What you have to do:
Report only how many lines of the entries below contain the string "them".

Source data
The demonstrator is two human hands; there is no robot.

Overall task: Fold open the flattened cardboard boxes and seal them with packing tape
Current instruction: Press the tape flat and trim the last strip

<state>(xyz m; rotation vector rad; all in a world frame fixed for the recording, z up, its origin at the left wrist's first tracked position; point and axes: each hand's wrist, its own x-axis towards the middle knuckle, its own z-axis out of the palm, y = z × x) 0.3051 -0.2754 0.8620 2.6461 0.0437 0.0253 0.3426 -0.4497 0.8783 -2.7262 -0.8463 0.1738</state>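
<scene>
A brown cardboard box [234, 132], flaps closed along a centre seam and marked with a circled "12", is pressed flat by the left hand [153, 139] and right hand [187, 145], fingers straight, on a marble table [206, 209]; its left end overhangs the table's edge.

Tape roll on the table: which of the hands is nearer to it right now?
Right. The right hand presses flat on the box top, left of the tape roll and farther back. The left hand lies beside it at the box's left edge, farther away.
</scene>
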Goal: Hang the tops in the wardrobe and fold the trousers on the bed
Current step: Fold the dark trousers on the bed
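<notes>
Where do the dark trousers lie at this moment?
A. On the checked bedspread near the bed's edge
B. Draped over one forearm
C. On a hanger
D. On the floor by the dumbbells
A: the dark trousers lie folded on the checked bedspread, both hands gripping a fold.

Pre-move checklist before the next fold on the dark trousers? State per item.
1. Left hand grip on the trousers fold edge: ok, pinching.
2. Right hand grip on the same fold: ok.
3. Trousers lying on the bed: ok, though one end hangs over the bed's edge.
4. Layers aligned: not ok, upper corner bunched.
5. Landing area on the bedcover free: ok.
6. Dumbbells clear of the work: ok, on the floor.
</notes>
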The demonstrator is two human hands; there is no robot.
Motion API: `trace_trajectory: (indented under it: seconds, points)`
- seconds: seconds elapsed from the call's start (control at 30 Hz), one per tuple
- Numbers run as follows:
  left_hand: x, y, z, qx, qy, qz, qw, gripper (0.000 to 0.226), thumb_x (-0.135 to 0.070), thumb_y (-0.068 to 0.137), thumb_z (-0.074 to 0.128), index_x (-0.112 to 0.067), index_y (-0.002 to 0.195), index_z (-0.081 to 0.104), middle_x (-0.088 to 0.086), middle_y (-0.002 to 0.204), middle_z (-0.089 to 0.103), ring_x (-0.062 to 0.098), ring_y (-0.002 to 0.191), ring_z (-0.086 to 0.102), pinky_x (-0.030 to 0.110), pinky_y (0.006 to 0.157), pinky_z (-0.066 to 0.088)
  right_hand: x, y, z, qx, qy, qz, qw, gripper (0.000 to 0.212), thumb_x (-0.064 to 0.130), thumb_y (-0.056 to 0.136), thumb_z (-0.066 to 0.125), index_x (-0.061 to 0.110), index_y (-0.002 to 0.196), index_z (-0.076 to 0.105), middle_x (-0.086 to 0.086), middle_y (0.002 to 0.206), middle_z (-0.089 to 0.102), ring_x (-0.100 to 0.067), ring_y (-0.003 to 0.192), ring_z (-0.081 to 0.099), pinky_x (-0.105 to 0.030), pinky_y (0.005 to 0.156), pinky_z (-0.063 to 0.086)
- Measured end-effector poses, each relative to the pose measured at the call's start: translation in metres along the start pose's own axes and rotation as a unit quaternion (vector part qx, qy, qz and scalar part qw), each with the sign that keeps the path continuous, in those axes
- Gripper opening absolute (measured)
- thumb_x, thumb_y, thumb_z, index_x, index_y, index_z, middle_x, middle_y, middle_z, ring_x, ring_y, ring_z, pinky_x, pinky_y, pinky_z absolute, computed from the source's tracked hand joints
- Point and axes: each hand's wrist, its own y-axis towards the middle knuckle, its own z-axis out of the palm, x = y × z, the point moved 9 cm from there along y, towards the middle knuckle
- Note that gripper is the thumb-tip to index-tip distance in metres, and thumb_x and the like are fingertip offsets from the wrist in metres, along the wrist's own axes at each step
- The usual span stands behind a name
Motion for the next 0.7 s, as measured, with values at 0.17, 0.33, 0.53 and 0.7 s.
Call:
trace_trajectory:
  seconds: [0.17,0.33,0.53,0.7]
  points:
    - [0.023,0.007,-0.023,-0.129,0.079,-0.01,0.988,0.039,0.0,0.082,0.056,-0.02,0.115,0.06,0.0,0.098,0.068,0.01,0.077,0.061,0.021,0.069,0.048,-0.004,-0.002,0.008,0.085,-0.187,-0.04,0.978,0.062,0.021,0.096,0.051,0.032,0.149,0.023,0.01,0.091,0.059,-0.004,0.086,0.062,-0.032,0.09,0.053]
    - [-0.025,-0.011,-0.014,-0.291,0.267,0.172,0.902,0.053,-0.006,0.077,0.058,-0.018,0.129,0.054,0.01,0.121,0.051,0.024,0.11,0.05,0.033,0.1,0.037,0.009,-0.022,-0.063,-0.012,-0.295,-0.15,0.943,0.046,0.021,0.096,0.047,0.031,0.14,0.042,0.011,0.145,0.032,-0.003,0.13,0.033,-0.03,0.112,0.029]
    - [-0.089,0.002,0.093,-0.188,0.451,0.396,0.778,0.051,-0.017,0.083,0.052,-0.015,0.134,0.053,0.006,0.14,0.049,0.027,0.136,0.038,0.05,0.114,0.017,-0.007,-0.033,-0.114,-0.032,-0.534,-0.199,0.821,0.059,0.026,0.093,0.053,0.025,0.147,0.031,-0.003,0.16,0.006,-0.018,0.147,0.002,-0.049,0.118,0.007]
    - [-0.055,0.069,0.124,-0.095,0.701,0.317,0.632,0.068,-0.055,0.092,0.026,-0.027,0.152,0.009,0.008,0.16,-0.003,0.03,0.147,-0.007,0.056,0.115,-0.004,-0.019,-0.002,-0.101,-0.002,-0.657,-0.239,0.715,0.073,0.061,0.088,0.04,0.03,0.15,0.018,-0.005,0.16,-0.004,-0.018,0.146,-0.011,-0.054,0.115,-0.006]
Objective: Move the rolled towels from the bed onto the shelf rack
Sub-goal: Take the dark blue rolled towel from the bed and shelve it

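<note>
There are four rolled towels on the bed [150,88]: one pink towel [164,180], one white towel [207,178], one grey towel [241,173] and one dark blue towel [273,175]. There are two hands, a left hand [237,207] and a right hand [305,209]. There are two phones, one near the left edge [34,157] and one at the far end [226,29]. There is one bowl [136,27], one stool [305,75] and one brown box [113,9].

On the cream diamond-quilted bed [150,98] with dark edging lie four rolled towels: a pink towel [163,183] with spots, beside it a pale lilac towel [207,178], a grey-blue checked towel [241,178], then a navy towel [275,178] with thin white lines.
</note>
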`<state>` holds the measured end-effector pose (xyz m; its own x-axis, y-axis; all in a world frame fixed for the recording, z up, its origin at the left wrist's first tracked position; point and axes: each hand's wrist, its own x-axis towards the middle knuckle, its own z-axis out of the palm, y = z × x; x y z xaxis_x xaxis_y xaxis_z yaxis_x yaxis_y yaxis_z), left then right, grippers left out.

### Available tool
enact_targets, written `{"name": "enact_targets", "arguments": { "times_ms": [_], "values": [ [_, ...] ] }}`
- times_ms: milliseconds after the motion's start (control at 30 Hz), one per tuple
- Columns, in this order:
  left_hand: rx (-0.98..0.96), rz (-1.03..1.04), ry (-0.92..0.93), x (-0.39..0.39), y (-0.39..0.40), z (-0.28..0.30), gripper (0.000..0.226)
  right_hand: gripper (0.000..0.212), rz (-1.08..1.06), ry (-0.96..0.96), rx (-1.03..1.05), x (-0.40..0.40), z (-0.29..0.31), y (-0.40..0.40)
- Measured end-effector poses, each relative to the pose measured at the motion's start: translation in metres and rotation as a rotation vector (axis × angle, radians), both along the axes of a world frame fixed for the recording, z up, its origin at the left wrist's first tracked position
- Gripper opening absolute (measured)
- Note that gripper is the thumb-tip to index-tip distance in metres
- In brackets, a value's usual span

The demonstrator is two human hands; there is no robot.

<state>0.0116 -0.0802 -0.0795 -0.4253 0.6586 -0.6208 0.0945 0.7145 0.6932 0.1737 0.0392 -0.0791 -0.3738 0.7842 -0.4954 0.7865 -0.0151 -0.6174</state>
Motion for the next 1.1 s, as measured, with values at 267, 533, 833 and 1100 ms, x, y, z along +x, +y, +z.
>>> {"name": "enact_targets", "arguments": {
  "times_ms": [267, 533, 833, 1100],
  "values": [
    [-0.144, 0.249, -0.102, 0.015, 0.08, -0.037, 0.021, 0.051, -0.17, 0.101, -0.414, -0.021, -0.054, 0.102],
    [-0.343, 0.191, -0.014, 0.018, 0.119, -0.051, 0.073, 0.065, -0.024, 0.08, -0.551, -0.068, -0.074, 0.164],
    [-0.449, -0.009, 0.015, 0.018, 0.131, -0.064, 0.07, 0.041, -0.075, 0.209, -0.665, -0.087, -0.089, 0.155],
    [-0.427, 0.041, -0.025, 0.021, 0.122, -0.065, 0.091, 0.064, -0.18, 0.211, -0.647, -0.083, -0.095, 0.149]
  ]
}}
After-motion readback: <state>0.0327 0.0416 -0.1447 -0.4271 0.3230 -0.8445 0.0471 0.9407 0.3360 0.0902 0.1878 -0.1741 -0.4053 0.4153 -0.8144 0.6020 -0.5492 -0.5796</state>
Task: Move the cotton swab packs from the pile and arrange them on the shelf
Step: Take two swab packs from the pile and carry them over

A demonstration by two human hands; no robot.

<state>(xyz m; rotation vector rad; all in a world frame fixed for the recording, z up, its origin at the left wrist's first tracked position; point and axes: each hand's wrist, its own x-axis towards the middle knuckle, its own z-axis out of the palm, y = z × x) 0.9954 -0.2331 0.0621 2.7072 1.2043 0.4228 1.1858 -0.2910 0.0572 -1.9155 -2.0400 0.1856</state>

Task response:
3